Le explica entonces cómo anduvo perdida, aislada de los ojos y los corazones de los buenos, cómo se enclaustraba en casas abandonadas, y cuando la descubrieron los generosos de espíritu que iban a salvarla, escapó aún más lejos, a las tierras evacuadas y salvajes del país. Se pasaba semanas enteras sin ver a ningún otro ser humano vivo, ejercitando la voz en broncas canciones para no volverse muda.
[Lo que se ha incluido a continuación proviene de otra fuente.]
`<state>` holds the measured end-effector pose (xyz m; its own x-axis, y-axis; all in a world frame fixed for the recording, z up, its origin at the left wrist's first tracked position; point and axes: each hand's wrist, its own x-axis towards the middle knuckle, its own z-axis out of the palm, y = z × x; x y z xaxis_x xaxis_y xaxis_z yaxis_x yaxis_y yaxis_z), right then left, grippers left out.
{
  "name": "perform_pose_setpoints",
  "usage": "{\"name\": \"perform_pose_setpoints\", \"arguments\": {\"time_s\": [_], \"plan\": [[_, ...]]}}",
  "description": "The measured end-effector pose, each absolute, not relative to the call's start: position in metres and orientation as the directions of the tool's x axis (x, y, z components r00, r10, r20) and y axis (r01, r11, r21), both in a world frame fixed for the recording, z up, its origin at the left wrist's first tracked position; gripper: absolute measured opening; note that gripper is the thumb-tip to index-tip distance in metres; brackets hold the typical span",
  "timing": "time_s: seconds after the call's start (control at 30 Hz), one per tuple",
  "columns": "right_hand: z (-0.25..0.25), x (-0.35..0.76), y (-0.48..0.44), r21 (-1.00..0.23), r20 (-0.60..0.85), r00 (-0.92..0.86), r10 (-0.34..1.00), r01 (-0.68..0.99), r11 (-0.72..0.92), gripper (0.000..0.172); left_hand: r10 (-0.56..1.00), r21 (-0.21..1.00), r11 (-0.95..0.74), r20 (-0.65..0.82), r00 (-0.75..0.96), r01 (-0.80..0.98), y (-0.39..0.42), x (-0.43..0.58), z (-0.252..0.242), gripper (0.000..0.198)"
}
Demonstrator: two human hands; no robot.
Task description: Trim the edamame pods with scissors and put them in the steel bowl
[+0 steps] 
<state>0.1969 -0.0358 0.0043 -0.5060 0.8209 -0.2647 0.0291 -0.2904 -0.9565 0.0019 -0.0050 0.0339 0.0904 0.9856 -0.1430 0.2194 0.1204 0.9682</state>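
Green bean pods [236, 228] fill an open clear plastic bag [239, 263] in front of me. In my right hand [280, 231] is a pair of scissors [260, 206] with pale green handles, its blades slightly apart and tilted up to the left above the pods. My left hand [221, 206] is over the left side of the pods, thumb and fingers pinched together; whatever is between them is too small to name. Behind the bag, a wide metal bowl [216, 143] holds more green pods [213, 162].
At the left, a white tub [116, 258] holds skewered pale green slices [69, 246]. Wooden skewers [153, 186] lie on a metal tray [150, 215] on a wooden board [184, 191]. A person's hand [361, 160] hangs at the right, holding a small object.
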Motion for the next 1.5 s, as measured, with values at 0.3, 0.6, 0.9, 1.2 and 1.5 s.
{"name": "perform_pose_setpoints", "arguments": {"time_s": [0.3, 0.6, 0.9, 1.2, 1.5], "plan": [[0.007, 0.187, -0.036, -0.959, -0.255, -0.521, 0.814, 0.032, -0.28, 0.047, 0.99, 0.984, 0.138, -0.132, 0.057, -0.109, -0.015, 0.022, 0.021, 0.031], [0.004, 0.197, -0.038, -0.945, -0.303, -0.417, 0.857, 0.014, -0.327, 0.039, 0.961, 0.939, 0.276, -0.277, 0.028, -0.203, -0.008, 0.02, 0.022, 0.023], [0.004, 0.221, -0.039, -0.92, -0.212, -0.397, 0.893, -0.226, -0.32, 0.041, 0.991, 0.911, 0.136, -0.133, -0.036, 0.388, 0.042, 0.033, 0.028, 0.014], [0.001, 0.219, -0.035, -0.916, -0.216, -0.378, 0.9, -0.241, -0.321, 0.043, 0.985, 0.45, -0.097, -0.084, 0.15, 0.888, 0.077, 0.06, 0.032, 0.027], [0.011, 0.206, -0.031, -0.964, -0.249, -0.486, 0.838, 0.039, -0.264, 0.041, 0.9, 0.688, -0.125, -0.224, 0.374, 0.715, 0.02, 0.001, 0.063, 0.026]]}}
Le cuenta que había momentos en que olvidaba, en que la maldad que bullía dentro de ella parecía disiparse en el claro espectáculo de la vida. Una tenía que tener cuidado con esos momentos, porque eran pasajeros y no iban dirigidos a ella, sino al deleite de otras criaturas de Dios. O, si se dirigían a ella, podían romperle el corazón tanto como recomponerlo, porque toda la belleza del mundo sufriente era el mismo tipo de belleza que la había perdido y le había hecho olvidarse de la persona a la que tenía que cuidar y le había hecho odiar su propia alma egoísta.
Le habla de la isla, del faro, de la luna y del milagro de los peces.
Le cuenta a la anciana todas estas cosas mientras esos dedos avejentados entrechocan las agujas una contra otra haciéndolas tintinear. Pero Temple la deja allí, en la sombra que avanza. Porque el único lenguaje en común entre ambas es el lenguaje de la desolación, cuyas palabras se dirigen tan sólo a la sordera del ancho, ancho cielo.